To do: Starting with the first line below, reproduce each line exactly until you have included the one bearing "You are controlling".

***** Data excerpt

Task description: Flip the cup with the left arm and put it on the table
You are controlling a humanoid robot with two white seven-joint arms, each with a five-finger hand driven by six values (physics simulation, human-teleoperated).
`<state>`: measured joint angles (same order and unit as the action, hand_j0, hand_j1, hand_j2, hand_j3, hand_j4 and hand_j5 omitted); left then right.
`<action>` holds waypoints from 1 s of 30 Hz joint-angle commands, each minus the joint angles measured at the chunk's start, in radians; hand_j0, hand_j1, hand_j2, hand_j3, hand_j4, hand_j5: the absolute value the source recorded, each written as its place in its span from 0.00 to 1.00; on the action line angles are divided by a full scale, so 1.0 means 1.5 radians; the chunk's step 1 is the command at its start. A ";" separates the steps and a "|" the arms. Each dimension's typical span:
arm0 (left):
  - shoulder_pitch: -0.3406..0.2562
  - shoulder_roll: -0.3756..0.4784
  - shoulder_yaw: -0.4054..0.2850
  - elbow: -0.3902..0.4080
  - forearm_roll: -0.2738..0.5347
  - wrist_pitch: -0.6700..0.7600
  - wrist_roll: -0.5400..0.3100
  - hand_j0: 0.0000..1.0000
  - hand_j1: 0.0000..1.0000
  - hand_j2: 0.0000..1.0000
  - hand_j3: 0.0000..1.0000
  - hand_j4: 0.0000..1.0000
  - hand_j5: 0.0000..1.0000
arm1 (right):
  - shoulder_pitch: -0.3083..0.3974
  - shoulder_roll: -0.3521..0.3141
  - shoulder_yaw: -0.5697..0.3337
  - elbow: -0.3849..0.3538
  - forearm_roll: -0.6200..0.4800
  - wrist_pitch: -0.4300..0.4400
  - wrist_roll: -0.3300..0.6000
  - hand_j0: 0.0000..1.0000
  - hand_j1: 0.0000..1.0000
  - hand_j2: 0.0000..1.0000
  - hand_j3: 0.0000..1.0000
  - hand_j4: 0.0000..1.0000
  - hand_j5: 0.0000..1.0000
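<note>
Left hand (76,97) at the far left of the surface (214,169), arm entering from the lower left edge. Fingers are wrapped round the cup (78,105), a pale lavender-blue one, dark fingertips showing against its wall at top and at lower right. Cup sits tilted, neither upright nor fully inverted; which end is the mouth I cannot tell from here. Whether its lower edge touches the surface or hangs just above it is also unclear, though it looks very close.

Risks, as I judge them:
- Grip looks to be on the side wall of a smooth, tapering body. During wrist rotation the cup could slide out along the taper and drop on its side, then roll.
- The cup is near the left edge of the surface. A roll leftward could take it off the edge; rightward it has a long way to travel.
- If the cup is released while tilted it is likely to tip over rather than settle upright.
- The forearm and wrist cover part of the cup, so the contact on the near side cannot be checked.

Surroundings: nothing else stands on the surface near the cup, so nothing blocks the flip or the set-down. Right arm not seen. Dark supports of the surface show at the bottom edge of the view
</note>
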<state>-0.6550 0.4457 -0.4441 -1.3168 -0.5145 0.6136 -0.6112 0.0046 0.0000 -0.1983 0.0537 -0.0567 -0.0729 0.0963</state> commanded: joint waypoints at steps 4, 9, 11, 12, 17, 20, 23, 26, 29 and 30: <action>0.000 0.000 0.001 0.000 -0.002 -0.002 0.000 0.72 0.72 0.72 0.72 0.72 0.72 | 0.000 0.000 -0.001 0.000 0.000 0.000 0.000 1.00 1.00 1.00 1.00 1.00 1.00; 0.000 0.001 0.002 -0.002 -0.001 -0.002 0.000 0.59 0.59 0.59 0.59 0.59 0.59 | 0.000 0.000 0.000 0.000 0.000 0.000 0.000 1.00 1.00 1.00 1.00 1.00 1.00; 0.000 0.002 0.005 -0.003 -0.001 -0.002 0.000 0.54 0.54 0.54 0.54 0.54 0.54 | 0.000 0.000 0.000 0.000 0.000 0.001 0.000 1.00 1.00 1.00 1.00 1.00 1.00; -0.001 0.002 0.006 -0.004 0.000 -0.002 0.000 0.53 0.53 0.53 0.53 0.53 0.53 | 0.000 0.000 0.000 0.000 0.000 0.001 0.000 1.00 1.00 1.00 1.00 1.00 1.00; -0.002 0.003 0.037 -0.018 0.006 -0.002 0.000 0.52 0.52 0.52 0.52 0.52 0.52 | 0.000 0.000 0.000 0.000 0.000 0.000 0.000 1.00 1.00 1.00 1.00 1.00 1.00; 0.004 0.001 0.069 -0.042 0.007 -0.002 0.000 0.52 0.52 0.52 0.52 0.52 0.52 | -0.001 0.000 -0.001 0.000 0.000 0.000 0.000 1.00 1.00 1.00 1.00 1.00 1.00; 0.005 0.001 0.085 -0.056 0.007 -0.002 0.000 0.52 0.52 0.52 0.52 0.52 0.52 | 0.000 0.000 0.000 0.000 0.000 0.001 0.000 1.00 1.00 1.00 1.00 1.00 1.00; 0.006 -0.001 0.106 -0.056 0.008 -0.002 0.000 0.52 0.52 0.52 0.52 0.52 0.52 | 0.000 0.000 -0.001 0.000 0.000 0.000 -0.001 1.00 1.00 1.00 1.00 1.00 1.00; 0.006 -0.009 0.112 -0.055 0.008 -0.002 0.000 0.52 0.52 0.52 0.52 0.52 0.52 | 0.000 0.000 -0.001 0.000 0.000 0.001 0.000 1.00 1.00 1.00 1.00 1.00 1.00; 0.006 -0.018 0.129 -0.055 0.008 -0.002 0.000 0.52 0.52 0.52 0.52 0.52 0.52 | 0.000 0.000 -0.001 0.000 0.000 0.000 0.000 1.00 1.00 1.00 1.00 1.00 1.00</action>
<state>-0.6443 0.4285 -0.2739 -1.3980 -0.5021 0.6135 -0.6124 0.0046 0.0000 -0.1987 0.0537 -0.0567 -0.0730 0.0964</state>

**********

Solution to the exercise:
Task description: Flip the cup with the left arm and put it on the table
You are controlling a humanoid robot with two white seven-joint arms, each with a five-finger hand driven by six values (physics simulation, human-teleoperated).

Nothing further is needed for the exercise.